On board the Siris, he was checked by a doctor and told what he already knew. Exhaustion. Malnourishment. Dehydration. He could not fully feel his left leg, but that pre-dated his bout with the water. Chunks of it were missing. In the same battle on the outskirts of Damascus that had killed his father and brother as they had sought cover, stray bullets, he said, had also struck his ankle and calf.

He said another bullet had hit his wife — six months pregnant — two weeks before Salib had left Syria. In a country where the civil war has uprooted half the population, her injury had finally prompted them to follow the exodus of refugees.

She was still too ill to travel, so, he said, they agreed on a plan. He would make a break for Europe alone, trying first for Italy and then Denmark, where they had an old family friend. There, he would pay for her to join him through less perilous means. With any luck, she would give birth in a European hospital.

But his life’s earnings — topped up with charity from relatives and friends — was now at the bottom of the Mediterranean. He had his life. He had the same red shorts and shirt he’d worn for the past month while traversing land and sea. But nothing more.

A day after his rescue, he recalls huddling on deck with dozens of other rescued migrants as the Siris approached Pozzallo, the Sicilian beach town that now houses one of the largest migrant processing centers in Italy. The hearses from Angeli’s Funeral Home were already waiting to cart away the bodies. Salib watched as the dead, encased in steel coffins and taken out one by one, were forklifted to the docks. A priest in white robes and a purple stole blessed them before they were carted off to a makeshift morgue.

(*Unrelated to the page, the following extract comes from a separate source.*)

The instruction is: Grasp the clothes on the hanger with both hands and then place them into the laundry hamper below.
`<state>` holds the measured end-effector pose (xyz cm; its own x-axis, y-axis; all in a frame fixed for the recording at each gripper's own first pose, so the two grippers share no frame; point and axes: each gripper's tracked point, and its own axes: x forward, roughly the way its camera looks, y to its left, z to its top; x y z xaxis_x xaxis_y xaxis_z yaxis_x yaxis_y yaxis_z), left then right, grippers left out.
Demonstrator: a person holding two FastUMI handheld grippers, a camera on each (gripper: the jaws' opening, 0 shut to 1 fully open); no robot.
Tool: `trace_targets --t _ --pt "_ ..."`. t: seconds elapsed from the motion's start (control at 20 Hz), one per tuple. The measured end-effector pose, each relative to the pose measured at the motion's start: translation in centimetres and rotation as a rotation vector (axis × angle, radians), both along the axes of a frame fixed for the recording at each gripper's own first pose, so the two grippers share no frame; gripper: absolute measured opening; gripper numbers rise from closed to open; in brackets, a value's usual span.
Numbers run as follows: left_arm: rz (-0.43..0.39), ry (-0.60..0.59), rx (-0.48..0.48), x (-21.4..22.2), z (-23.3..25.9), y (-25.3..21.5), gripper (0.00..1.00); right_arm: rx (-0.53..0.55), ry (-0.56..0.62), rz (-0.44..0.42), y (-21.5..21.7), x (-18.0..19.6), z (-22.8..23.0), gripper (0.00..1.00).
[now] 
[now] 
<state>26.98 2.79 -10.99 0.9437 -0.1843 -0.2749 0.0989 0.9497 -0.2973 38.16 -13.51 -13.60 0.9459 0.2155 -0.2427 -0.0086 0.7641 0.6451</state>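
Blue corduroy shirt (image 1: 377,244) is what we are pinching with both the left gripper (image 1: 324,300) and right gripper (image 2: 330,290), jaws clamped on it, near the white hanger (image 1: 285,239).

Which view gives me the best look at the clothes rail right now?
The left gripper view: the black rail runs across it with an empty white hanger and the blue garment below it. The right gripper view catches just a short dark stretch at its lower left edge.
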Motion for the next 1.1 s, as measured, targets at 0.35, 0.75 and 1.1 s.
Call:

Gazing at the scene, Salib’s thoughts raced to his wife.

“She could have been in one of those coffins,” he said, recounting his tale from Pozzallo’s crowded migrant processing center. He had not yet found the strength to change into his newly distributed clothing — a tracksuit emblazoned with the Italian flag.

Other survivors, draped on mattresses, stared out vacantly from tired eyes. He seemed to speak for all of them when he said:

“I feel as if I have traveled through many deaths to get here,” he said. “I am standing here. That means I have hope.”